Why This Matters for Security Teams
SAML and OIDC are often treated as human login plumbing, but they are also common federation layers for workloads, service accounts, and automation. That matters because the trust boundary shifts from a browser session to signed assertions, token claims, and relying-party interpretation. If those elements are not governed, a non-human identity can inherit broad access, weak traceability, and long-lived trust far beyond its actual task.
Current guidance suggests treating these protocols as identity infrastructure, not just authentication convenience. NHI governance depends on knowing which claims are accepted, how audiences are scoped, how token lifetimes are enforced, and whether assertion replay is possible. NIST Cybersecurity Framework 2.0 is helpful here because it frames identity as a continuous control surface rather than a one-time sign-in event, and the NHI exposure patterns documented in the Ultimate Guide to NHIs show why this is not theoretical.
In practice, many security teams discover mis-scoped federation only after a workload token or service assertion has already been reused outside its intended path.
How It Works in Practice
For non-human identity governance, SAML and OIDC should be evaluated through the lens of workload identity, claim minimisation, and short-lived authorization. A SAML assertion or OIDC token should prove what the workload is, what it is allowed to do right now, and how long that permission remains valid. That makes token audience restrictions, issuer trust, expiry, and signing key hygiene central to NHI control, not optional details.
In mature environments, teams pair federation with Top 10 NHI Issues style governance reviews and map the flow to NIST Cybersecurity Framework 2.0 outcomes for access control and monitoring. The practical steps usually include:
- Issuing identities per workload, not per team, so the token subject matches the actual automation path.
- Restricting claims to the minimum set required for policy decisions and rejecting wildcard authorization logic.
- Using JIT credentials or ephemeral token exchanges where possible, so access expires with the task.
- Validating issuer, audience, nonce, and signature behavior before any downstream privilege is granted.
- Binding federation to RBAC only where roles are narrow enough to avoid standing privilege creep.
This is also where secret handling matters. If OIDC refresh tokens, private keys, or SAML signing material are stored as static secrets in code or CI/CD, the federation layer becomes just another long-lived credential store. The Ultimate Guide to NHIs — Lifecycle Processes for Managing NHIs and the Ultimate Guide to NHIs — Regulatory and Audit Perspectives both reinforce that lifecycle control and auditability have to wrap around the protocol, not sit beside it.
These controls tend to break down in legacy SAML estates and multi-tenant OIDC deployments because claim mappings, token lifetimes, and trust relationships are usually shared across too many applications.
Common Variations and Edge Cases
Tighter federation controls often increase integration overhead, requiring organisations to balance security isolation against application complexity and operational speed. There is no universal standard for this yet, especially for agentic and highly automated workloads where behaviour is dynamic rather than fixed.

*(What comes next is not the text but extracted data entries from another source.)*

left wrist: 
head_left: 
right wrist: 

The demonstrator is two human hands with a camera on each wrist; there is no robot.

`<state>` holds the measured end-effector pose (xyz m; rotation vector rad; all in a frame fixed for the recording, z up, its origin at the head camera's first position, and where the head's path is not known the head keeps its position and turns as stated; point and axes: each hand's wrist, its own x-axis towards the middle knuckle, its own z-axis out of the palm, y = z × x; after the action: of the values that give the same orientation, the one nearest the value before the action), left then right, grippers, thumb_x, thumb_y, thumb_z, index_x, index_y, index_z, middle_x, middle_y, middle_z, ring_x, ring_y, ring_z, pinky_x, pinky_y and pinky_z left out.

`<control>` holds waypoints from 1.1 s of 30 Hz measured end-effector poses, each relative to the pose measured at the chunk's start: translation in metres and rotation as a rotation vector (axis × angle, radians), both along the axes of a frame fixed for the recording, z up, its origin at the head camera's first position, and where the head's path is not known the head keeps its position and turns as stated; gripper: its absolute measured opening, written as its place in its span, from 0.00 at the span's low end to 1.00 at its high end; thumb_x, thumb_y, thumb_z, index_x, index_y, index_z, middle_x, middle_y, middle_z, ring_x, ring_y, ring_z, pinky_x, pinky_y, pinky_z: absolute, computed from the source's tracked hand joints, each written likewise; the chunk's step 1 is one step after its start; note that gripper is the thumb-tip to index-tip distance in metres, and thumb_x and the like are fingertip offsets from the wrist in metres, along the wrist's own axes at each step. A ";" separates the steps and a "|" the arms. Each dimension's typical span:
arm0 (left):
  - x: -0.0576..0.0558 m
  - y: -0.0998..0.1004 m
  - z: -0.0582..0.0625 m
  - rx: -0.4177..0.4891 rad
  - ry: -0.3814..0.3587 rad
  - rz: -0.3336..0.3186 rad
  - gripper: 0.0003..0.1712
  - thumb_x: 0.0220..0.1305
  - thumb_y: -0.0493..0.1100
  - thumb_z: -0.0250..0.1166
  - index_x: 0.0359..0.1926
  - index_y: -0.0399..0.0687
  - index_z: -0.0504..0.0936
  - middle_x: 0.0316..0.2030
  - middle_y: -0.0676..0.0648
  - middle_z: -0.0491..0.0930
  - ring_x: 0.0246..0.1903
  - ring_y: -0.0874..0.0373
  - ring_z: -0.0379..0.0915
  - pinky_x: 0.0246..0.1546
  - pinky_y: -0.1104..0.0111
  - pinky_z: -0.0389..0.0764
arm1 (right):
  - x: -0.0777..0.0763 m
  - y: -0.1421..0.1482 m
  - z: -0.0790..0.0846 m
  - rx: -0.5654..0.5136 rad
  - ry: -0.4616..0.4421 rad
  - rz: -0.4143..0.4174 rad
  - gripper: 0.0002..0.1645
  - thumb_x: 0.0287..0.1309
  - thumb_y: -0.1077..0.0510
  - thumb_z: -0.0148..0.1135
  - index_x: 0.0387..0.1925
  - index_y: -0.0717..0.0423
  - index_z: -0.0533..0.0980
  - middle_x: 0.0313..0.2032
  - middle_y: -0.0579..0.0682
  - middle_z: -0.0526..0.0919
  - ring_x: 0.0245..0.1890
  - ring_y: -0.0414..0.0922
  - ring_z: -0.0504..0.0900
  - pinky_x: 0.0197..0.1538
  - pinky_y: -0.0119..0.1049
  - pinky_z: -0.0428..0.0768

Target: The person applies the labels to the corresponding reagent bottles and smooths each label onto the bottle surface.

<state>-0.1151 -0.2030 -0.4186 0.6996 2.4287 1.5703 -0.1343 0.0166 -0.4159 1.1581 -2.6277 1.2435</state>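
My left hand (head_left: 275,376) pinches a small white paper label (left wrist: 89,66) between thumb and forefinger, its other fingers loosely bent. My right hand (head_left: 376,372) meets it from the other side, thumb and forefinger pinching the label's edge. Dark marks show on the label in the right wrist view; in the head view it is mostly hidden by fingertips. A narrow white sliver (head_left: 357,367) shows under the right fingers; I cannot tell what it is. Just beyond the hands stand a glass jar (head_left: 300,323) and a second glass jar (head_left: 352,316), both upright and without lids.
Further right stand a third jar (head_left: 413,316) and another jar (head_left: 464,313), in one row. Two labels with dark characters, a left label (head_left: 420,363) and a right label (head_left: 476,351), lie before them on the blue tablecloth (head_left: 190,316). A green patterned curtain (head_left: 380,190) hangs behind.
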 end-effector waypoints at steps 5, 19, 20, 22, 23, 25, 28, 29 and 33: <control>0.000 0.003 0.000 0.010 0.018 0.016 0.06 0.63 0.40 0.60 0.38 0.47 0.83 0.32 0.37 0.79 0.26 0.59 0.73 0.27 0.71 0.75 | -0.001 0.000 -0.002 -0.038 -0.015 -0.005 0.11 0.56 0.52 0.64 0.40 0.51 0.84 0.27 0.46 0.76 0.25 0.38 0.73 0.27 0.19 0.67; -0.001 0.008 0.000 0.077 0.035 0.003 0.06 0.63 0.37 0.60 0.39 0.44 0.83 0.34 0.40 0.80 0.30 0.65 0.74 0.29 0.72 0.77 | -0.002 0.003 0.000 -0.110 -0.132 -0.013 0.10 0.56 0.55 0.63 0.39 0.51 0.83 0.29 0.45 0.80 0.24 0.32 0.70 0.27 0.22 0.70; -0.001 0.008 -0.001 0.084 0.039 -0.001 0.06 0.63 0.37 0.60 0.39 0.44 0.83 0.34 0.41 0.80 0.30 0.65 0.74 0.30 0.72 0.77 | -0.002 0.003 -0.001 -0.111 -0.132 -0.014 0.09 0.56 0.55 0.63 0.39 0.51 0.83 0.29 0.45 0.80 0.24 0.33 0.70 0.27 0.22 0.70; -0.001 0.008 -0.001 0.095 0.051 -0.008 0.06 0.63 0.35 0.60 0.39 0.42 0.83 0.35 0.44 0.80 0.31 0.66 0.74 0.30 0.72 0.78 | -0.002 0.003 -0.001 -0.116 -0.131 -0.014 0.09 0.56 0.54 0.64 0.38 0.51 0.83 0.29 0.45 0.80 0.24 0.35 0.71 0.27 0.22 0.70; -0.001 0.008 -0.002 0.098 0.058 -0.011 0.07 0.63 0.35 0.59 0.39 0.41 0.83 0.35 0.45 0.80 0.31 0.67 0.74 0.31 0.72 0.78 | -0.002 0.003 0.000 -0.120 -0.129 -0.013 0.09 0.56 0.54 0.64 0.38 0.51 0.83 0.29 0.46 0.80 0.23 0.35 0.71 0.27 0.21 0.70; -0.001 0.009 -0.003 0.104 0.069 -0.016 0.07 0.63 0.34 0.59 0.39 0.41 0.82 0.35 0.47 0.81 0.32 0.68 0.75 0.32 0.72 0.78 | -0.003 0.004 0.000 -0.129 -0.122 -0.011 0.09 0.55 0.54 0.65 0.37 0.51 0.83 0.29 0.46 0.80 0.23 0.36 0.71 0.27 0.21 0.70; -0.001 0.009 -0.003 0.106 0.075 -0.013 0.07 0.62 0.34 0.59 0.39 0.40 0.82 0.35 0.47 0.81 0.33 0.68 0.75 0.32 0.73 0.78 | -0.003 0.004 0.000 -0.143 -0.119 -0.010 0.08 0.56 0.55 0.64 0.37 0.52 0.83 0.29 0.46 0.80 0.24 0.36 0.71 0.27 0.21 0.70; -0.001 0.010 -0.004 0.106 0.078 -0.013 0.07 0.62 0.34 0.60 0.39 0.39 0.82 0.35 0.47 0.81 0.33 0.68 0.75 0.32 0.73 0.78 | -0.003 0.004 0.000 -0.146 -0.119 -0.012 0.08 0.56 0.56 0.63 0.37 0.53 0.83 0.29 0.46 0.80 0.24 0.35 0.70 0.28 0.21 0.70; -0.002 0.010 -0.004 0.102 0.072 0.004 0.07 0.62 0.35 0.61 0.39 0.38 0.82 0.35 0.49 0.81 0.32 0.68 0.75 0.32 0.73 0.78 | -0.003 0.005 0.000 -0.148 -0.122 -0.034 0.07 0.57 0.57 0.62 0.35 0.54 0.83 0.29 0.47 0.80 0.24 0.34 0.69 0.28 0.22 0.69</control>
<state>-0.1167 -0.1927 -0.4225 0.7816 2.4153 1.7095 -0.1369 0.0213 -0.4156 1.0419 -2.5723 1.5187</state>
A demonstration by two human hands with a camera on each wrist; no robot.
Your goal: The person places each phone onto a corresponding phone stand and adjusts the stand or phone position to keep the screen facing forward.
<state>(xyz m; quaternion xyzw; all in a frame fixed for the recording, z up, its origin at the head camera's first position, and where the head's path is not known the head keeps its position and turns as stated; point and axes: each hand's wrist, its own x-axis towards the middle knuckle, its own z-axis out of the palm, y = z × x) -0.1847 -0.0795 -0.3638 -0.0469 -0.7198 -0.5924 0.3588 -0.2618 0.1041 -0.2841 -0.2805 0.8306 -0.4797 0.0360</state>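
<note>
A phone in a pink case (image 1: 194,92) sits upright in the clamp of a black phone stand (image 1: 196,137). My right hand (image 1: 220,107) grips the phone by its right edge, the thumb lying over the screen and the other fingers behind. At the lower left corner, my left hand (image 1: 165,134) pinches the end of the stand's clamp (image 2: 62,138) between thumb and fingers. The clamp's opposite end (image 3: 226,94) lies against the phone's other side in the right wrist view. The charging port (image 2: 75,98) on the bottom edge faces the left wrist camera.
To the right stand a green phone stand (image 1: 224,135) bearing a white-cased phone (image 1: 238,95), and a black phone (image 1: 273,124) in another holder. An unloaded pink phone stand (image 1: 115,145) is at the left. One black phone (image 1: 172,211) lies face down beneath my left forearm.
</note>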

One common edge case is a workload that uses OIDC for initial federation but then chains tools, APIs, and downstream service tokens. In that pattern, the original identity may be sound while the delegated privileges become the real problem. Another is partner federation, where a valid SAML trust relationship can still expose excessive claims or ambiguous role mapping. Current guidance suggests treating every federation hop as a new authorization decision, not a continuation of the same trust.
For this reason, many teams now combine protocol governance with Zero Trust Architecture thinking and stronger entitlement review. That aligns with broader NHI risk patterns documented in the Ultimate Guide to NHIs — What are Non-Human Identities and the breach patterns in 52 NHI Breaches Analysis. The practical takeaway is simple: SAML and OIDC matter because they often define the trust boundary for non-human access, and once that boundary is too broad, downstream controls are working from a compromised assumption.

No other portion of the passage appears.